It’s been a good week since I cooked anything more complicated than oatmeal—we spent last weekend with family (mine on Saturday, his on Sunday), and during the week I was either out or working, and too exhausted to cook when I got home. S was working just as hard, so we ordered in a lot. This morning I woke up itching to make something. It didn’t have to be fancy, just fresh and tasty, and homemade. I lay in bed, S snoozing beside me, and did a mental inventory of the fridge’s contents. There—on the top shelf, propped up on the parmigiano reggiano and six kinds of mustard—a container of crimini mushrooms. And down beneath, a dozen eggs. A little thyme in the crisper, an onion in the pantry. Omelettes. We’d have omelettes for breakfast—sophisticated but simple. Perfect.
Well, maybe not. In all honesty, the only time I successfully prepared an omelette in the French manner was years ago, during a cooking class at Peter Kump (now ICE). Within the confines of my own kitchen, I’ve never once managed to shuffle the egg pancake down to the bottom third of the pan and flip it over upon itself. Not once. I gave up trying, in fact, and settled for making omelettes the way my dad used to—by sliding it out onto a plate, inverting the pan over the plate, and flipping the whole thing. The filling gets spread on the right side, and the egg gets folded over it. You end up with a thoroughly-cooked, thin egg experience, but hell, I like it that way.
So what on earth possessed me to attempt the classic omelette technique? It was doomed to failure. My cooking skills were creaky enough after a week’s laxity, but somehow I was convinced that if I could just make it work this once, I’d be back in fighting condition. Um, no.
The onion/mushroom/thyme part went off without a hitch, filling the kitchen with the homey smell I’d been missing. I emptied them out into a bowl and gave the pan a good spritz with Pam, then whipped together three egg whites, one whole egg, and a little water. Poured that into the pan, and let it cook untouched until the edges started to set. Pulled the cooked edges into the center, letting the still-liquid parts run out to get their face-time with the pan. Here was where the trouble began: the edges were sticking, and the runny parts weren’t really filling in the gaps I’d created. Bits of browned onion (duh, I hadn’t wiped out the pan) were mixing in with the omelette. It was beginning to look more like scrambled eggs than anything. I lowered the heat and let it sit for another minute, hoping that it would coalesce into the desired egg pancake, but it just never came together. I gave up, and scrambled me some eggs. When they were cooked, I put half of the mushroom mixture on top. It would still taste good, I figured, even if it didn’t look pretty. I added a little fleur de sel and some freshly ground pepper to tart it up, and set it aside to try again.

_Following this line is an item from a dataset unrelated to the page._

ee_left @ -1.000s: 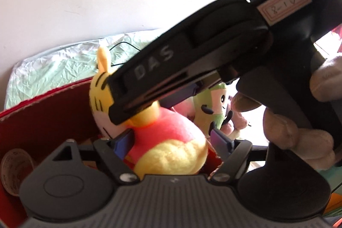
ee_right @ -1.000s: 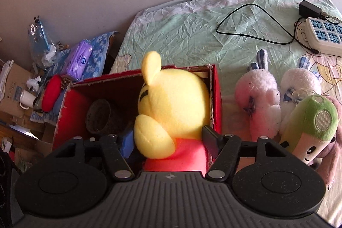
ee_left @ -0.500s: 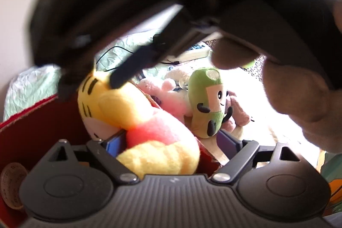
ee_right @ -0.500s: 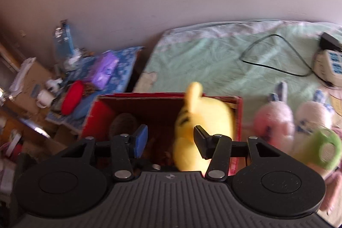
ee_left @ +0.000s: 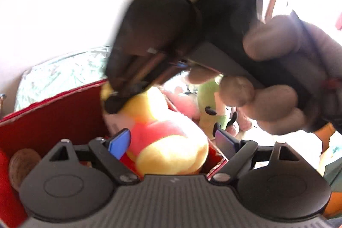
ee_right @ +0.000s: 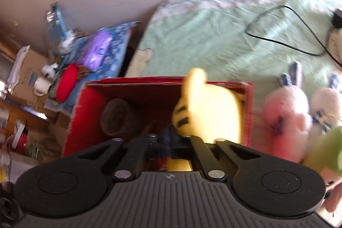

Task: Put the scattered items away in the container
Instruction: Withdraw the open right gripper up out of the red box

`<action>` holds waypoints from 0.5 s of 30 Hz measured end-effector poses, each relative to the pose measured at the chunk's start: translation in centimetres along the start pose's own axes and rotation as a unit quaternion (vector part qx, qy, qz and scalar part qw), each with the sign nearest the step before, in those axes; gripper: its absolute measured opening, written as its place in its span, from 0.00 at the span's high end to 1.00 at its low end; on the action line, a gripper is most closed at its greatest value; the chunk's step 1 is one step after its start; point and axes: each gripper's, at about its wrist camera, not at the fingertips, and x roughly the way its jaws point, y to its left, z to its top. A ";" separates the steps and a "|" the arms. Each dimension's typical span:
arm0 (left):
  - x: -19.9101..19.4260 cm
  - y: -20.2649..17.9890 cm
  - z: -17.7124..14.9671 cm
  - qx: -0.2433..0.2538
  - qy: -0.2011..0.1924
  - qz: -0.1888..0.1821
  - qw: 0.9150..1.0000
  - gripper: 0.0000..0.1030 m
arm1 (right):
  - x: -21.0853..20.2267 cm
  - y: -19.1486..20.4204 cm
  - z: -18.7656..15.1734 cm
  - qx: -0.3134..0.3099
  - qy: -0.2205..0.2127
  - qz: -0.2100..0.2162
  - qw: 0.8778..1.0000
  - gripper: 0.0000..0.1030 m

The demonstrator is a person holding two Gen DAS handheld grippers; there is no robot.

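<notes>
A yellow plush in a red shirt (ee_left: 166,142) lies in the red box (ee_left: 53,116), its yellow head (ee_right: 211,112) against the box's right wall (ee_right: 248,112). My left gripper (ee_left: 171,140) is open with the plush's body between its fingers; the right pad (ee_left: 224,140) stands clear of it. My right gripper (ee_right: 170,136) is shut, with nothing seen between its tips, just left of the head. In the left wrist view its black body (ee_left: 162,35), held by a hand (ee_left: 273,82), hangs over the plush.
A brown round thing (ee_right: 117,119) lies in the box. A pink rabbit plush (ee_right: 284,112), a white one (ee_right: 327,106) and a green plush (ee_right: 325,151) lie on the green bedsheet (ee_right: 203,40). A black cable (ee_right: 277,42) runs behind them. Clutter fills the left side (ee_right: 67,80).
The right gripper, open around the plush's body a second ago, has let go, drawn back and shut. The plush has settled lower in the box. The left jaws stand slightly wider.
</notes>
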 end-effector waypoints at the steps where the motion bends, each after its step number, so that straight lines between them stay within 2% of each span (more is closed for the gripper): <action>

Thinking that perhaps the dirty pan might have been the problem, I wiped it out with a wet paper towel before starting on the second omelette. This time, I’d get it right. Even more Pam, in case I hadn’t used enough before. And when I poured in the egg mixture, it seemed to be working. My creation was definitely behaving more like an omelette. It wasn’t until the fancy turning maneuver that things went awry. I gripped the pan underhand as I’d been instructed, and shimmied the eggs toward the far edge. They actually moved, which was exciting, but I guess I shimmied a little too vigorously—I’d neglected to add the filling, and while I was struggling to grab the bowl without dropping the eggs…well…I dropped the eggs. Part of them, anyway—about a third slipped off the side of the pan and onto the stove. On the verge of tears, I left the mushrooms where they were and set about resuscitating my omelette. It almost looked normal, so I poured the mushroom filling on top and called it a day.
My original plan was for S to eat the first omelette while I prepared the second, since they don’t hold particularly well, but when I messed it up I thought it was only fair to give him what I hoped would be the good one. The result: S ate a pseudo-omelette that he said tasted pretty damn good, while I ate cold scrambled eggs and mushrooms. It was not a satisfying way to re-invigorate my cooking muscles.